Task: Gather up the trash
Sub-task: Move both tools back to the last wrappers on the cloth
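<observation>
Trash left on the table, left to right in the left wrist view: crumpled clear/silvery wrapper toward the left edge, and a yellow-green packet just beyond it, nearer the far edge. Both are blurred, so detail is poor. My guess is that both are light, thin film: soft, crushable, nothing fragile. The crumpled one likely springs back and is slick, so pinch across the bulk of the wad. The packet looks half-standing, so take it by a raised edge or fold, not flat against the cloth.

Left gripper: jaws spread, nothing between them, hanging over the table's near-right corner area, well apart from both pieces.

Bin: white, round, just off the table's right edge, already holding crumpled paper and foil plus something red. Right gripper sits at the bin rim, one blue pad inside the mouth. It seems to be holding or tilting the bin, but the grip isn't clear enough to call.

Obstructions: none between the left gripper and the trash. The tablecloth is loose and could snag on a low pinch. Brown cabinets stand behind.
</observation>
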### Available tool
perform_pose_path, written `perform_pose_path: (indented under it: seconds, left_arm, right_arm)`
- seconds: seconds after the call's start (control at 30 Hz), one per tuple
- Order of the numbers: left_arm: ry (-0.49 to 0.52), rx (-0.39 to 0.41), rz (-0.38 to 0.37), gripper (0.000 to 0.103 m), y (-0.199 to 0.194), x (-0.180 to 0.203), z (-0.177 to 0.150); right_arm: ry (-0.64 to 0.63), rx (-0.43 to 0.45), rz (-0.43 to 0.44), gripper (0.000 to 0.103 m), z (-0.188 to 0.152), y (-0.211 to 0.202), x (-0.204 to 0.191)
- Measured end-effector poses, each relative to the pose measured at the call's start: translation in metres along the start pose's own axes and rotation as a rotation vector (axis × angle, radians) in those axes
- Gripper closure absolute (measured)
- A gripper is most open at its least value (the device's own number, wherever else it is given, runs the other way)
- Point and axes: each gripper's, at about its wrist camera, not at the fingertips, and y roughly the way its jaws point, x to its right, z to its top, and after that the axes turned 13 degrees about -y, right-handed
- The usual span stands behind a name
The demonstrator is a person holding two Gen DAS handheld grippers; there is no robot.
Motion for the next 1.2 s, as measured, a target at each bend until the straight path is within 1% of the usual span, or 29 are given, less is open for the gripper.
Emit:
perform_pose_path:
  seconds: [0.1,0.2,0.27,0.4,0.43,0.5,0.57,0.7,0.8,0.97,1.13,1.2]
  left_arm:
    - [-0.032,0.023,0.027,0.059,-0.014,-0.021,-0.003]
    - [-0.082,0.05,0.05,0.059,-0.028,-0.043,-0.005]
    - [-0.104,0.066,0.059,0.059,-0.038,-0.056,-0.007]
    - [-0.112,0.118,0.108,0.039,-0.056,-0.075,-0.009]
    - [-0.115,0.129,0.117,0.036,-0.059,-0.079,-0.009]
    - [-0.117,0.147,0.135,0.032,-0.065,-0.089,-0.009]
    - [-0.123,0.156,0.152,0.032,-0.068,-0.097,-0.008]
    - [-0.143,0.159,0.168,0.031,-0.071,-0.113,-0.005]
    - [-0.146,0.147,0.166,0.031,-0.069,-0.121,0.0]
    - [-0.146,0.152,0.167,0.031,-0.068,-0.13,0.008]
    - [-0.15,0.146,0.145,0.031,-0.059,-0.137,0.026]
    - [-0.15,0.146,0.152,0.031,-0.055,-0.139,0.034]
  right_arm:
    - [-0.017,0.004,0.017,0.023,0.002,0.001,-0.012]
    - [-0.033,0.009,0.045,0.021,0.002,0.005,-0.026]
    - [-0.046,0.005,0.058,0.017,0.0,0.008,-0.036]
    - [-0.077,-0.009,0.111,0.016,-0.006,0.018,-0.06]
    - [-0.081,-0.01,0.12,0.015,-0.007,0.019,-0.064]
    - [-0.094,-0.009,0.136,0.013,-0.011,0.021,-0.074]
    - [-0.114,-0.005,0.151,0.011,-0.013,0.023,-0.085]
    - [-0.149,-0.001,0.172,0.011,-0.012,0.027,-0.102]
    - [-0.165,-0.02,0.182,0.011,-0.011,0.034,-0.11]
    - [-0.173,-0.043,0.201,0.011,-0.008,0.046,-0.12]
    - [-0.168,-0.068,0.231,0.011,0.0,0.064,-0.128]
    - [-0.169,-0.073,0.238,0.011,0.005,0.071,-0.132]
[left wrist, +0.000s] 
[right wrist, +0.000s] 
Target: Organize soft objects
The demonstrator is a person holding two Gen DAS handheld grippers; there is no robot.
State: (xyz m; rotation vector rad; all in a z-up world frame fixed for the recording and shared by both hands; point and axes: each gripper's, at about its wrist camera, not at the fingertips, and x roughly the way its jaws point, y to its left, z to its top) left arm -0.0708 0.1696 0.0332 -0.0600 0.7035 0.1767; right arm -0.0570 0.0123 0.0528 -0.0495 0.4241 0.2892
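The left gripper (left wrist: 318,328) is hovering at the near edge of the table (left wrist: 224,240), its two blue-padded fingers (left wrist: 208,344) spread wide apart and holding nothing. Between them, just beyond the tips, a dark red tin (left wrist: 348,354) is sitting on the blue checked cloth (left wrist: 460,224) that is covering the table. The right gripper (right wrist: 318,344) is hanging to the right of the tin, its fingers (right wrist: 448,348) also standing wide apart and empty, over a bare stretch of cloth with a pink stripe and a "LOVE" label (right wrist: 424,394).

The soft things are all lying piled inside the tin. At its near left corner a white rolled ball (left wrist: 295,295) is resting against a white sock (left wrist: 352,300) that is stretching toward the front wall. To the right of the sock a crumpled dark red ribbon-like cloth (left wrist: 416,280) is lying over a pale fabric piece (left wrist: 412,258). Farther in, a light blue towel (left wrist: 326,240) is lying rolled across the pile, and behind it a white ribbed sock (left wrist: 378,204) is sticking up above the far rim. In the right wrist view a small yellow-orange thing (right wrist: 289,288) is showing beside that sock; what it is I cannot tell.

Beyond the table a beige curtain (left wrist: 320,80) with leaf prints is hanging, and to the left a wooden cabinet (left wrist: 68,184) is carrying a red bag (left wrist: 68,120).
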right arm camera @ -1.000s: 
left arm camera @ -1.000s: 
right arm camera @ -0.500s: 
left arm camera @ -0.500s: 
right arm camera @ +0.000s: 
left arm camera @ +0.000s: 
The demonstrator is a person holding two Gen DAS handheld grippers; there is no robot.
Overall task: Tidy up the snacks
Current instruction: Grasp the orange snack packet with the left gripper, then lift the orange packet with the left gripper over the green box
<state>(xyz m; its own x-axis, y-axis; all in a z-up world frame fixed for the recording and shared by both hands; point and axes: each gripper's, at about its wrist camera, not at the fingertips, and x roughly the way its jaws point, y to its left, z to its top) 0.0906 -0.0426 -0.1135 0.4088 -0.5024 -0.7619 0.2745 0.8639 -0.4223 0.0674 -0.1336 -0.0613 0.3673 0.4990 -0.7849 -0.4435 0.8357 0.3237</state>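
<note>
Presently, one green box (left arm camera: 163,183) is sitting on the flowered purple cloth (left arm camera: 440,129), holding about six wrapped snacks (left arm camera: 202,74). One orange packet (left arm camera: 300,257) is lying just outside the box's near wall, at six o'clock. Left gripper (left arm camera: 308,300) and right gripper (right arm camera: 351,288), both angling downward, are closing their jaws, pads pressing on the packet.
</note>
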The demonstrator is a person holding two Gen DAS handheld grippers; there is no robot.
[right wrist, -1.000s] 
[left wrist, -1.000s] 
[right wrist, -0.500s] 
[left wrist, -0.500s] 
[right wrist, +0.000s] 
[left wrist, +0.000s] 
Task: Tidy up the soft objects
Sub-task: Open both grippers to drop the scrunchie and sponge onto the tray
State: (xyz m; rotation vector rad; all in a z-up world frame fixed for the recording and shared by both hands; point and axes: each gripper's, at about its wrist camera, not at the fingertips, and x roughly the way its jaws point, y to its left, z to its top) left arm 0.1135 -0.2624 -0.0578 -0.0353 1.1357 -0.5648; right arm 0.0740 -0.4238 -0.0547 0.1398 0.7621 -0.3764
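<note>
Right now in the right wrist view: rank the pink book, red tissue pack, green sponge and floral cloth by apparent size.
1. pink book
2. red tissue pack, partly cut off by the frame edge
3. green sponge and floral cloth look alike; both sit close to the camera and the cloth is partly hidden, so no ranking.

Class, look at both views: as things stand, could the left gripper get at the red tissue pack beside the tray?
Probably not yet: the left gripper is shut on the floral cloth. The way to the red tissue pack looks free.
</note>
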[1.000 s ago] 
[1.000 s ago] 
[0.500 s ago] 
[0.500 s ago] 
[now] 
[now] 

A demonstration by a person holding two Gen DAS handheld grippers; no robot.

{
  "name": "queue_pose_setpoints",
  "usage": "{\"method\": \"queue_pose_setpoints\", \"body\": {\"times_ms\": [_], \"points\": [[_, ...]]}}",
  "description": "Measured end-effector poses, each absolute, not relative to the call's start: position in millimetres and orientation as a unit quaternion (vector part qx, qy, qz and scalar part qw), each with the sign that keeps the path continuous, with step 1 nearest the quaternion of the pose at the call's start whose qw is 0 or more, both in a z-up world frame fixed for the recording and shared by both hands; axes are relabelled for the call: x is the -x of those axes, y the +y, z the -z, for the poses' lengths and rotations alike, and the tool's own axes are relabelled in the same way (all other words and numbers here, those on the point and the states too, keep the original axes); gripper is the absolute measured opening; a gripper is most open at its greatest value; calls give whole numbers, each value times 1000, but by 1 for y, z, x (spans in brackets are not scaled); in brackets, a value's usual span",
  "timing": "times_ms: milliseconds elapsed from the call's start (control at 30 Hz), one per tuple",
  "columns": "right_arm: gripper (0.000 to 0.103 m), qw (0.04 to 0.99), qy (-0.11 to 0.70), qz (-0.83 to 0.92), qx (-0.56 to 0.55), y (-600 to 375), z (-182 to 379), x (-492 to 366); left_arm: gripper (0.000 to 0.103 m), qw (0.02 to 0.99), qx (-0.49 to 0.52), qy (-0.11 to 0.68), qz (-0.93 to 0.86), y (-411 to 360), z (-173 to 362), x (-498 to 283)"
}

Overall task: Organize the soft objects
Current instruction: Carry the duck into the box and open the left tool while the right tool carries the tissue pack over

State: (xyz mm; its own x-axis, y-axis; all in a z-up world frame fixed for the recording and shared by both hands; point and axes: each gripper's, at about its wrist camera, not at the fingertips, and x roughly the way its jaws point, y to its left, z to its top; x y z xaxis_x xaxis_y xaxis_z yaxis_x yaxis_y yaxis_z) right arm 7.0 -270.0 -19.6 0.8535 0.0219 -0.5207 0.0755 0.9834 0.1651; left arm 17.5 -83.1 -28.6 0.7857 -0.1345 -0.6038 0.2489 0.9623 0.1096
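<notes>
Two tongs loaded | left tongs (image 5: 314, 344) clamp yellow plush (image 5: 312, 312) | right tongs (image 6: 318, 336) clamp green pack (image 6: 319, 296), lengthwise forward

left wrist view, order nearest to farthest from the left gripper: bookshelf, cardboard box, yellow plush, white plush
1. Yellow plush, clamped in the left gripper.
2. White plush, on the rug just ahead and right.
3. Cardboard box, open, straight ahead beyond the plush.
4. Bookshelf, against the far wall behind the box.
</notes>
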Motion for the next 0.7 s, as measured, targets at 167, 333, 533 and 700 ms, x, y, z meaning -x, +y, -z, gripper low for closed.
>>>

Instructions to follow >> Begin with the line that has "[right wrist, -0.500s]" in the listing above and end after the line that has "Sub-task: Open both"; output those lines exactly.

Exercise result >>
[right wrist, -0.500s] 
[left wrist, -0.500s] 
[right wrist, +0.000s] 
[left wrist, +0.000s] 
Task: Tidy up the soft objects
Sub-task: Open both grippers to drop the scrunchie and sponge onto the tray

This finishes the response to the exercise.